# Task goal
Below is a listing. Gather each line of it that contains "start".

**** Given information

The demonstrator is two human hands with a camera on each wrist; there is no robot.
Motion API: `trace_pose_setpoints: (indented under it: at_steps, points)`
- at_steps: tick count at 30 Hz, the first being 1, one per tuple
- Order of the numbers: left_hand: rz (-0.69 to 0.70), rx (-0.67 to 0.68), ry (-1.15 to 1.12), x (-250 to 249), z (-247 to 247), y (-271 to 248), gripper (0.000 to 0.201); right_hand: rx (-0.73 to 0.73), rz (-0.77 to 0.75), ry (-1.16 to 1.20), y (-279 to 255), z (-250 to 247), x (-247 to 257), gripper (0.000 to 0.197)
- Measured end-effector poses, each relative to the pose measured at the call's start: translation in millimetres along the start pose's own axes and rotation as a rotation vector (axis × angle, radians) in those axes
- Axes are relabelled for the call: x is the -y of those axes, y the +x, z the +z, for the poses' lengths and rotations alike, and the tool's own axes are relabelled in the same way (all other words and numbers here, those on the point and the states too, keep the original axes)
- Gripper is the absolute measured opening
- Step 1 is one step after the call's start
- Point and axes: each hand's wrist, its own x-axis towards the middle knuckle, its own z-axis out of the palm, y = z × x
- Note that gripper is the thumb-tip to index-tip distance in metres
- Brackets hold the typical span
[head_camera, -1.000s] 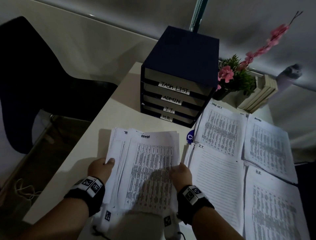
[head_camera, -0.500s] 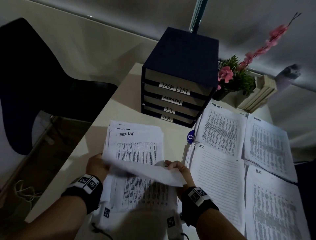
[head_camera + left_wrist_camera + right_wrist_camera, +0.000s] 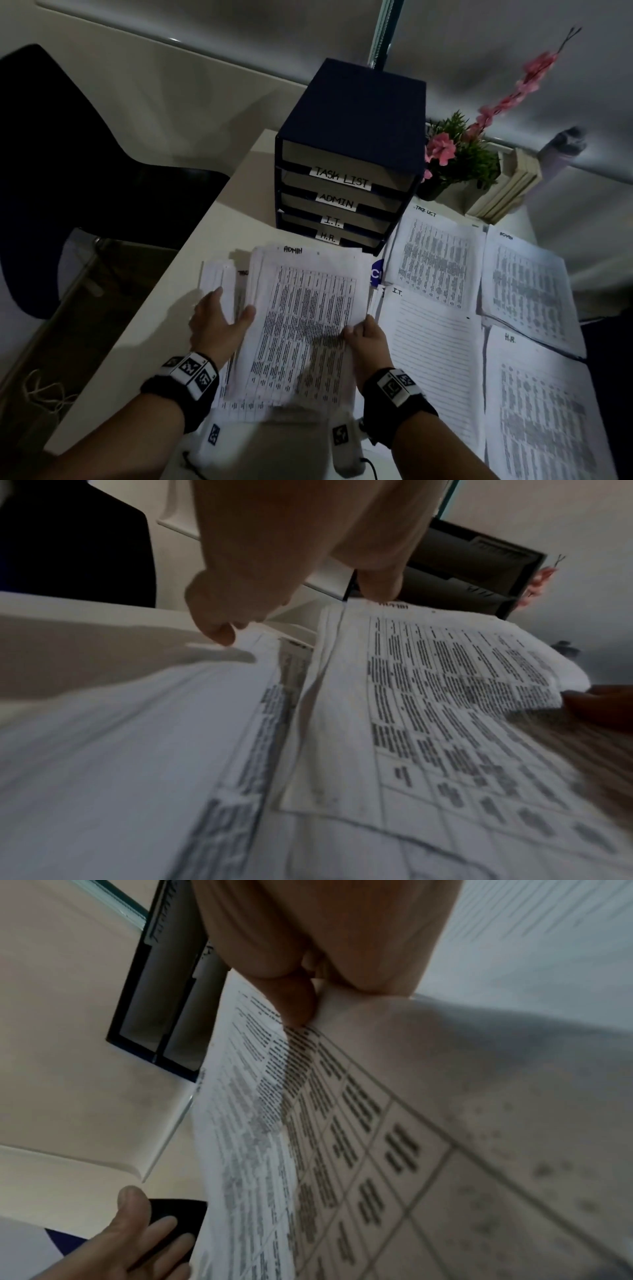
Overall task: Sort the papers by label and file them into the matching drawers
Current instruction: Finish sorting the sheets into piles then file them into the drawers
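A dark blue drawer unit [image 3: 342,192] stands at the back of the desk, its shut drawers labelled TASK LIST, ADMIN, I.T. and H.R. In front of me lies an unsorted paper stack [image 3: 219,274] [image 3: 137,737]. My right hand [image 3: 356,329] [image 3: 301,1010] pinches the right edge of the sheets headed ADMIN [image 3: 305,308] [image 3: 445,683] [image 3: 342,1123], raised a little off the stack. My left hand [image 3: 230,310] [image 3: 274,593] [image 3: 143,1240] is spread, fingers on the lower stack, thumb at the ADMIN sheets' left edge. Sorted piles lie to the right: TASK LIST [image 3: 435,260], ADMIN [image 3: 527,281], I.T. [image 3: 431,359], H.R. [image 3: 541,411].
A potted plant with pink flowers [image 3: 455,161] and leaning books [image 3: 510,192] stand right of the drawers. A black chair [image 3: 85,171] sits beyond the white desk's [image 3: 219,219] left edge, with a cable [image 3: 41,394] on the floor.
Half a second ago my right hand was turning a sheet over a page headed TASK LIST. Now ADMIN sheets lie on top, held farther up the desk, and my left hand has spread.
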Motion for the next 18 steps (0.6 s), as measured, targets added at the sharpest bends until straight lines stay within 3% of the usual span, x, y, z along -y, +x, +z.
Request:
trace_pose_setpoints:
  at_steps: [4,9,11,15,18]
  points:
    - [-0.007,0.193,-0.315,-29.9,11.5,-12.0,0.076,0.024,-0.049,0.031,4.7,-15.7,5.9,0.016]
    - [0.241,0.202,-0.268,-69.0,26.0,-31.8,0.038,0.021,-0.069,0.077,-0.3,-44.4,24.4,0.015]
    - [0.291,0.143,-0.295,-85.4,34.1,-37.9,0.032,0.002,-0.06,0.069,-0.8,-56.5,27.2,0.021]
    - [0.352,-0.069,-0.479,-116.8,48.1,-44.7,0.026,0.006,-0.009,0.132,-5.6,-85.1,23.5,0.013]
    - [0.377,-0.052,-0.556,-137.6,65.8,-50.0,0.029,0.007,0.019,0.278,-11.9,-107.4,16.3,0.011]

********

# Your response
- Measured end-effector poses, each relative to the pose measured at the call's start: translation in millimetres along the start pose's own axes and rotation as a rotation vector (axis × angle, radians) in those axes
- Step 1 is one step after the call's start

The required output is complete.